- **What you should do**
Copy the lines exactly. Begin at the first line of the data and stop after the line with "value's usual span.".

- **Data extract**
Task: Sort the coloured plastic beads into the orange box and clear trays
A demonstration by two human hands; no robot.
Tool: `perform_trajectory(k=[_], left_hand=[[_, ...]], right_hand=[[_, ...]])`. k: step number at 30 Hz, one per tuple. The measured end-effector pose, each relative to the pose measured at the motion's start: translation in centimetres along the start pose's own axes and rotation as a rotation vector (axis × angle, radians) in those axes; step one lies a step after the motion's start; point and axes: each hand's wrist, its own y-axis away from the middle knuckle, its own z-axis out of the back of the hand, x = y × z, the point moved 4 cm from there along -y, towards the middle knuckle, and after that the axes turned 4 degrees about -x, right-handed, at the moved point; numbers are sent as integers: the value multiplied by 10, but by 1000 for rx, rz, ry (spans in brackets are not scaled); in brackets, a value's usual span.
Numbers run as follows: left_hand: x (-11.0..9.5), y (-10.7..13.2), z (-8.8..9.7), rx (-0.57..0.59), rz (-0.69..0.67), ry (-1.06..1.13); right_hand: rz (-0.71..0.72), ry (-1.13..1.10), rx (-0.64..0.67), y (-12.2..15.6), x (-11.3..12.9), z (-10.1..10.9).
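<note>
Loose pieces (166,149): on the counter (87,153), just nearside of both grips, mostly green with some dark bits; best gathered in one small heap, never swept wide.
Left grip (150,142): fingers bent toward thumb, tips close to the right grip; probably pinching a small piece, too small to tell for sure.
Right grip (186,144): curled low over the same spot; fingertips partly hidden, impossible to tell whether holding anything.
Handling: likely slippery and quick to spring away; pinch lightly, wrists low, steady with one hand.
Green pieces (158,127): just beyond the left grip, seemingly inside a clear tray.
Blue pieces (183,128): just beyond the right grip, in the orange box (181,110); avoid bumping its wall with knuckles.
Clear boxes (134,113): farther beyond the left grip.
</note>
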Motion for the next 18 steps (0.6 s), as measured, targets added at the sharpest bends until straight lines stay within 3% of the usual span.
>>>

- **Result of the task**
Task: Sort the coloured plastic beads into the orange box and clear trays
A demonstration by two human hands; no robot.
Tool: `perform_trajectory(k=[_], left_hand=[[_, ...]], right_hand=[[_, ...]])`. k: step number at 30 Hz, one per tuple. The measured end-effector pose, each relative to the pose measured at the motion's start: translation in centimetres along the start pose's own axes and rotation as a rotation vector (axis × angle, radians) in those axes; step one lies a step after the motion's start; point and axes: each hand's wrist, its own y-axis away from the middle knuckle, its own z-axis out of the back of the hand, x = y × z, the point moved 4 cm from there along -y, towards the middle knuckle, and after that the axes turned 4 degrees about -x, right-handed, at the moved point; numbers are sent as integers: the value multiplied by 10, but by 1000 for rx, rz, ry (spans in brackets are not scaled); in brackets, a value's usual span.

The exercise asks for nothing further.